This is an automated email from the ASF dual-hosted git repository.
paleolimbot pushed a commit to branch main
in repository https://gitbox.apache.org/repos/asf/sedona-db.git
The following commit(s) were added to refs/heads/main by this push:
new 6f1d2704 feat(rust/sedona-functions): Simplify ST_KNN() call for most
common case (#667)
6f1d2704 is described below
commit 6f1d27044775efdfd082b0ab48d396b619101221
Author: Dewey Dunnington <[email protected]>
AuthorDate: Fri Feb 27 16:18:24 2026 -0600
feat(rust/sedona-functions): Simplify ST_KNN() call for most common case
(#667)
---
c/sedona-extension/src/scalar_kernel.rs | 2 +-
c/sedona-proj/src/st_transform.rs | 10 +--
docs/reference/sql/st_knn.qmd | 22 ++++-
python/sedonadb/tests/test_knnjoin.py | 29 +++++--
rust/sedona-expr/src/aggregate_udf.rs | 18 +++--
rust/sedona-expr/src/item_crs.rs | 2 +-
rust/sedona-expr/src/scalar_udf.rs | 18 +++--
rust/sedona-functions/src/st_knn.rs | 4 +-
.../src/planner/spatial_expr_utils.rs | 93 +++++++++++++++++-----
9 files changed, 150 insertions(+), 48 deletions(-)
diff --git a/c/sedona-extension/src/scalar_kernel.rs
b/c/sedona-extension/src/scalar_kernel.rs
index 2928421c..66f0f787 100644
--- a/c/sedona-extension/src/scalar_kernel.rs
+++ b/c/sedona-extension/src/scalar_kernel.rs
@@ -735,7 +735,7 @@ mod test {
let err = ffi_tester.return_type().unwrap_err();
assert_eq!(
err.message(),
- "simple_udf_from_ffi([]): No kernel matching arguments"

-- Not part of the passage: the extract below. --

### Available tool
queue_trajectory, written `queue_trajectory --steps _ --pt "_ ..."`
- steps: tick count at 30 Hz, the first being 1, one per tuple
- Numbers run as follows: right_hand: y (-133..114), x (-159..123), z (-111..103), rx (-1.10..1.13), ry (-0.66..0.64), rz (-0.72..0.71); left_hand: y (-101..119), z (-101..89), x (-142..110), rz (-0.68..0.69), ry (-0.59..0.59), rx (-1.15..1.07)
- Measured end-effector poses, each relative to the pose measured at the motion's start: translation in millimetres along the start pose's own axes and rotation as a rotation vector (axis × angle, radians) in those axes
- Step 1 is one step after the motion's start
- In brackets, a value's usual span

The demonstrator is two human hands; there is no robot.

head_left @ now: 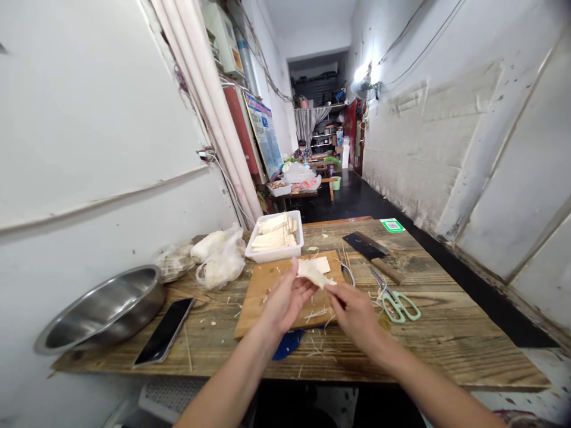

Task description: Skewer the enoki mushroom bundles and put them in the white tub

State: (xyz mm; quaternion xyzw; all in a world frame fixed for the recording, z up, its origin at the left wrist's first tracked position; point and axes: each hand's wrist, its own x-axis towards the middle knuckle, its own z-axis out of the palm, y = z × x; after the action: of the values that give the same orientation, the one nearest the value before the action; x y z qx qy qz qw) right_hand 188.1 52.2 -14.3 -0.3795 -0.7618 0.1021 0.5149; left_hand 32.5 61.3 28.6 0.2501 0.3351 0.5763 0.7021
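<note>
Over the wooden cutting board, both hands are on a thin, pale, floppy sheet that looks like tofu skin. My left hand is turned palm up, with its thumb and fingers around the sheet's left side. The sheet's right end is pinched in the fingertips of my right hand. Behind it, another flat pale piece lies on the board. Thin pale shreds are scattered near my hands. Beyond the board, a white plastic tray contains stacked pale pieces, with thin sticks among them.
To the right lie a cleaver and green-handled scissors. A steel basin, a phone and a plastic bag are on the left. Something blue shows under the board. A person sits far back.
</note>
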Motion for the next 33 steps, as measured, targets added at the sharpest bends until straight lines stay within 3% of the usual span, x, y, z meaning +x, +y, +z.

+ "simple_udf_from_ffi(): No kernel matching arguments"
);
}
diff --git a/c/sedona-proj/src/st_transform.rs
b/c/sedona-proj/src/st_transform.rs
index ccd7839f..efeb3b02 100644
--- a/c/sedona-proj/src/st_transform.rs
+++ b/c/sedona-proj/src/st_transform.rs
@@ -740,7 +740,7 @@ mod tests {
let err = tester.return_type().unwrap_err();
assert_eq!(
err.message(),
- "st_transform([]): No kernel matching arguments"
+ "st_transform(): No kernel matching arguments"
);
// Too many args
@@ -756,7 +756,7 @@ mod tests {
let err = tester.return_type().unwrap_err();
assert_eq!(
err.message(),
- "st_transform([Arrow(Utf8), Arrow(Utf8), Arrow(Utf8),
Arrow(Utf8)]): No kernel matching arguments"

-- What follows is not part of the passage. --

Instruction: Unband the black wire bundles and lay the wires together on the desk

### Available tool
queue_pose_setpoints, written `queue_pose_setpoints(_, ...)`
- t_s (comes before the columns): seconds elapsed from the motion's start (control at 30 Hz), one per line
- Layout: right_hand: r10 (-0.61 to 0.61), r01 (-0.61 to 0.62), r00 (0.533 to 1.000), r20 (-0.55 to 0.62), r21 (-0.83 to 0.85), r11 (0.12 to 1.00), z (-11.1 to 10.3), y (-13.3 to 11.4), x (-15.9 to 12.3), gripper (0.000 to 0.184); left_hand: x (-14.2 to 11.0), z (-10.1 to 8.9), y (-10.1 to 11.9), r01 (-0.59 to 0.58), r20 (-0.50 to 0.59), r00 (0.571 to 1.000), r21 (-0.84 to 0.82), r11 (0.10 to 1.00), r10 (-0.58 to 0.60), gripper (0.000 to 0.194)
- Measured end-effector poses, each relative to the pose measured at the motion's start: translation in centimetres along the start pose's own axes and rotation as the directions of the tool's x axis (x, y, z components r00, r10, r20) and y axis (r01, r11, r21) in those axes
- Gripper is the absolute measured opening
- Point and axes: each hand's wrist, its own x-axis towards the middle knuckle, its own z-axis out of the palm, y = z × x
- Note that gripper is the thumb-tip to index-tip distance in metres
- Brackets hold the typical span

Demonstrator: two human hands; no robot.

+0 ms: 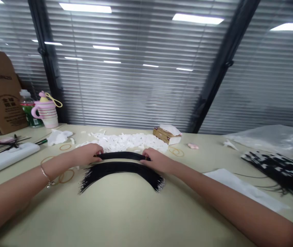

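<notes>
Fingers [100, 150]: pinched narrow, the left hand [89, 155] holding the left end of a black bundle [122, 155], the right hand [159, 160] holding its right end.
Black bundle: stretched between the hands at the centre of the frame, bowed slightly upward; whether it touches the table [136, 219] cannot be told.
Second bundle [122, 167]: arched on the table just below the first, its pale-tipped ends fanned to lower left and lower right.
Wrist: a bracelet [49, 183] circles the left one.
Scraps [128, 141]: a white heap just above the held bundle, spread across mid-frame.
Bands [66, 182]: thin loops beside the left forearm, more near the right hand.
Tissue box [167, 134]: at the heap's right end, a small pink item [193, 146] to its right.
Right of the frame: a white sheet [241, 187] partly behind the forearm, a dark pile [282, 171] with white pieces, a clear bag [269, 137] above it.
Left of the frame: a white device [12, 158], a crumpled tissue [59, 136], a pink cup [48, 115], a bottle [29, 111] and a carton [3, 92].
Blinds [136, 85]: lowered across the top of the frame, with bright lights reflected.
</notes>
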Motion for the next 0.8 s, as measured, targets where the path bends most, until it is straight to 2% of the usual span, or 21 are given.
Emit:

+ "st_transform(utf8, utf8, utf8, utf8): No kernel matching
arguments"
);
// First arg not geometry
@@ -770,7 +770,7 @@ mod tests {
let err = tester.return_type().unwrap_err();
assert_eq!(
err.message(),
- "st_transform([Arrow(Utf8), Arrow(Utf8)]): No kernel matching
arguments"
+ "st_transform(utf8, utf8): No kernel matching arguments"
);
// Second arg not string or numeric
@@ -781,7 +781,7 @@ mod tests {
let err = tester.return_type().unwrap_err();
assert_eq!(
err.message(),
- "st_transform([Wkb(Planar, None), Arrow(Boolean)]): No kernel
matching arguments"
+ "st_transform(geometry, boolean): No kernel matching arguments"
);
// third arg not string or numeric
@@ -796,7 +796,7 @@ mod tests {
let err = tester.return_type().unwrap_err();
assert_eq!(
err.message(),
- "st_transform([Wkb(Planar, None), Arrow(Utf8), Arrow(Boolean)]):
No kernel matching arguments"
+ "st_transform(geometry, utf8, boolean): No kernel matching
arguments"
);
}
diff --git a/docs/reference/sql/st_knn.qmd b/docs/reference/sql/st_knn.qmd
index f83e6fd2..264b54bd 100644
--- a/docs/reference/sql/st_knn.qmd
+++ b/docs/reference/sql/st_knn.qmd
@@ -24,15 +24,29 @@ kernels:
- name: geomA
type: geometry
description: The geometry around which to search.
- - name: geomb
+ - name: geomB
type: geometry
description: Column containing candidate geometries.
- name: k
type: integer
- description: The number of nearest neighbours to return.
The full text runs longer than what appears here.